Aside from the fundamental right of access to affordable and quality medicine, there is a realisation that living with multiple chronic conditions also requires education, mental health support, peer support, professional development of general practitioners in rural and urban cities, research, policy and active awareness.

I once spoke to a girl who was in hospital with Diabetic Ketoacidosis every month. I asked her, “Haven’t you been taking your insulin?” She replied with a naive, “I take it once a week.” She had access to insulin, but no access to quality diabetes education. Added confidence, that comes with education in one’s condition, has a direct link to breaking stigma.

We need a health system with a 360-degree management arc. We need a health system that looks beyond the ‘patient’ and understands the needs of the ‘person’.
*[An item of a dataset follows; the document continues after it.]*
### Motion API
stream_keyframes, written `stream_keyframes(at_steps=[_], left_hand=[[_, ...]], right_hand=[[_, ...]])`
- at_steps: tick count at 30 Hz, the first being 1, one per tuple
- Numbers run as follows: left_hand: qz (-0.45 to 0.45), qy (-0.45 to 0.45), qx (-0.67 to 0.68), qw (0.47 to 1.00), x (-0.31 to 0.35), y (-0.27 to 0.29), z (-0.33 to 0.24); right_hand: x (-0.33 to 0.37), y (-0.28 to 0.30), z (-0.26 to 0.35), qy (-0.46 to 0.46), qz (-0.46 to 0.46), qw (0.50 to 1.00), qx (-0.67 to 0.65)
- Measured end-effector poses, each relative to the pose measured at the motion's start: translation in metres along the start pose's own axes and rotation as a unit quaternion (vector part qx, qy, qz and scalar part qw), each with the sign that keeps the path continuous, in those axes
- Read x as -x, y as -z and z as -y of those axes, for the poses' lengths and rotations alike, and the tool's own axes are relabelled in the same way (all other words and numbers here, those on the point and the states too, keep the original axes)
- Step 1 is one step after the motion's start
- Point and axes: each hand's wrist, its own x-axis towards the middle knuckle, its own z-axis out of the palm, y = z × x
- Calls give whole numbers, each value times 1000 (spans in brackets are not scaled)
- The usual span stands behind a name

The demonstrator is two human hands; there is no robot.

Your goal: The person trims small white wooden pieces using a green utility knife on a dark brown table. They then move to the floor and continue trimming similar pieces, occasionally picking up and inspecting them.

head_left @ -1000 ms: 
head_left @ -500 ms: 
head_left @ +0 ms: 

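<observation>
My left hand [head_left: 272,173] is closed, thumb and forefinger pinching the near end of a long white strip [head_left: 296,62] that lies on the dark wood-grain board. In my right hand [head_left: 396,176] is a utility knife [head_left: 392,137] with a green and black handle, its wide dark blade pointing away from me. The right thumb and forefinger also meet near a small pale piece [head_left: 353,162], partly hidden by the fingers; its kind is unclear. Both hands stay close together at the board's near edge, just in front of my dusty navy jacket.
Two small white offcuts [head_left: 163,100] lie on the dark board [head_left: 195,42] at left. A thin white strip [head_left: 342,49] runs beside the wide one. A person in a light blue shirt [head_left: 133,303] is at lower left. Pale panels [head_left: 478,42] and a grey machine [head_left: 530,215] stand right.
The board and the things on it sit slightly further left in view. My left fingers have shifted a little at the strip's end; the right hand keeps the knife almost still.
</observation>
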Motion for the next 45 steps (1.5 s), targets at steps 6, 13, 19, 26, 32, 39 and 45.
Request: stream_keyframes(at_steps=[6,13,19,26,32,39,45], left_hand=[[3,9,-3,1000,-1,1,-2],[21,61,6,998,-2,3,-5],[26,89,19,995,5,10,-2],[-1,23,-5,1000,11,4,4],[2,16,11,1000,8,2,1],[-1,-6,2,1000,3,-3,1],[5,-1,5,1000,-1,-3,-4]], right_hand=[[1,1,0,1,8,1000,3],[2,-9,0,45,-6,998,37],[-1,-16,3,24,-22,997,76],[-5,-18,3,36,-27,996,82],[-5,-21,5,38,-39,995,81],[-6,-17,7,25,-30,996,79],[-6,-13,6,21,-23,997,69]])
“Patient driven movements” have proven to shift conventional protocols and practices. An example includes the “We Are Not Waiting” Type 1 Diabetes movement where DIY artificial pancreases have been created, challenging industry to pick up the pace in rolling out newer technologies. They didn’t wait around hoping for change - they went out and did it themselves.

I urge those living with multiple NCDs to narrow in on the places you feel the health system is lacking. For me, it’s been access to life saving medication, stigma and lack of education - and then do whatever you can in your power, even if it means helping one other person, to make change. The circle of influence will increase and slowly, so will the impact.

Because as the saying goes, “You rise, by lifting others”.

NCD Diaries


For 12 years, I have lived with Type 1 Diabetes and for three years I have lived with Diabetes Insipidus. I share my story and the story of others in my community to encourage decision-makers to better shape health systems around the needs of the ‘person’. I believe that life is too ‘sweet’ to not be shared, and in the case of people living with NCDs it is our stories that can shape the NCD response moving forward.